“Please fuck off.”

I had lost interest in the Rugby Union World Cup Final long before the end, as South Africa ran out comfortable winners. I had managed to scrape myself out of bed just in time to hear the national anthems and not in time for ITV’s miserable apology of a panel of posh boy ‘experts’. If I had tuned in for the preview, I might never have watched it at all.

As an Englishman, I certainly wanted England to win, as I do with most sports when England are playing. Rugby Union is not really my sport and defeat is never the crushing blow it is when England lose at football. Victory, as in 2003, is never bound in euphoria, either. When we lose at football, my whole weekend, and probably the entire month following, can be ruined. At Rugby Union, it doesn’t even ruin my morning. At half time, I barely cared.

ITV’s pundits are the usual privately-educated posh boys you associate, not always fairly, with Union. Lawrence Dallaglio, Ben Kay, Jonny Wilkinson, David Flatman, along with generic host Mark Pougatch, all come from the same private school background and, to be blunt, sound like it. Worse than that, it was blindingly obvious that they were not exactly judging the game on its (few) merits. It was all about England. Who were that other team?

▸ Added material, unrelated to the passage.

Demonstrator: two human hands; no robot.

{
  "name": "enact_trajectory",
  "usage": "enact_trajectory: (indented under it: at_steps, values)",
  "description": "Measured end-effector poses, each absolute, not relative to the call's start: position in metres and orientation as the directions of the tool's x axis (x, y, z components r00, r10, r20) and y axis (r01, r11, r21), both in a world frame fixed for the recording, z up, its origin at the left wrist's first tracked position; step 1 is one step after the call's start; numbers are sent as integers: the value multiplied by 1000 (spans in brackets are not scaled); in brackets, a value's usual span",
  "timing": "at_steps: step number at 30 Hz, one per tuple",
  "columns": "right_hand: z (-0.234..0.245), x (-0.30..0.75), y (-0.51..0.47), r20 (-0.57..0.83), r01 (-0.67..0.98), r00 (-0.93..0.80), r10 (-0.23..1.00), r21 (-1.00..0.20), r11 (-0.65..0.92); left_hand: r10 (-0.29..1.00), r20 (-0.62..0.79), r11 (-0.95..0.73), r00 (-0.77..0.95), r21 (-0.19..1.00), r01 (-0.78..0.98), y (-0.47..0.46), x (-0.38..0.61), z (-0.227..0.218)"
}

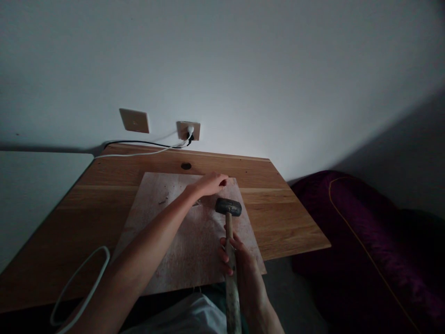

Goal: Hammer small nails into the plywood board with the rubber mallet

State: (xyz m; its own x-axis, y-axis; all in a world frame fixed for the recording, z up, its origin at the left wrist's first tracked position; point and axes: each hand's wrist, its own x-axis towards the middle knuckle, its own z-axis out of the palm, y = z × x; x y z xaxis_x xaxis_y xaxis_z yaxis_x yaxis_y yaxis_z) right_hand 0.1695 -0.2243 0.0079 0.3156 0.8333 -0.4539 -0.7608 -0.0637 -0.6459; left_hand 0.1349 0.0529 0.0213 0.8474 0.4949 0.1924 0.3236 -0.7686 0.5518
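Head-worn view, looking forward and down, close over desk [104,204]

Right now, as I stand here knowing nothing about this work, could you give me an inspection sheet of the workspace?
Surface: wooden table, with a thin board lying flat on it.
Job's things: hammer, its head over the board.
Clutter: small bits on the board; dark spot on the table.
Hands: right hand closed round the hammer handle; left hand at the board's far end, fingers pinched, anything between them too small to tell.
Cables: white cable loop at the table's near left edge; white lead and black lead run to the wall socket.
Surroundings: wall plate; purple cushion on the right; white surface on the left.
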Motion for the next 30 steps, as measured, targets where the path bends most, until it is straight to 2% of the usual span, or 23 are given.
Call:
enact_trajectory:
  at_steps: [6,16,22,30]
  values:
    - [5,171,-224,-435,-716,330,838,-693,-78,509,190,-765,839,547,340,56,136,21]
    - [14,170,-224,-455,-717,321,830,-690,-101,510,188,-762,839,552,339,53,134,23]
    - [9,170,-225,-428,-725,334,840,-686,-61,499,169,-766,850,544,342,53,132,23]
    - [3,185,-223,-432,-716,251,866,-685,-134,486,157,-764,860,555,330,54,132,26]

Sir Clive Woodward, the winning coach from 2003, didn’t even try to make a balanced contribution. All the time it was ‘we’ and ‘us’. For such an apparently legendary figure in the game, it was disappointing to hear his expert half-time analysis that went, “Game on – big time!” It never got any better than that.

And so the game went on as an endless arm-wrestle until England decided to “go for it” as one of the pundits astutely noted and they, or should I say “we”, finally fell apart altogether.

I don’t normally care enough to apportion blame but I’ll make an exception this time. It was Boris Johnson what lost it during his cynical vote-seeking TV appearance, wearing an ill-fitting England shirt. “I’ve never seen a team like it,” said Johnson. “Come on England, win the World Cup!” To which former England hooker Brian Moore retorted, “Please fuck off.” That was the best punditry I heard all week.

Bad luck England. You were undone by a far bigger team. There’s always the next world cup in four years time. And well done, South Africa, where the win will bring the usual false hope to the townships where poverty and inequality remains as bad as it was during the apartheid era.

They’ll be singing and dancing in the streets of Wales today. That chariot never swinged lower.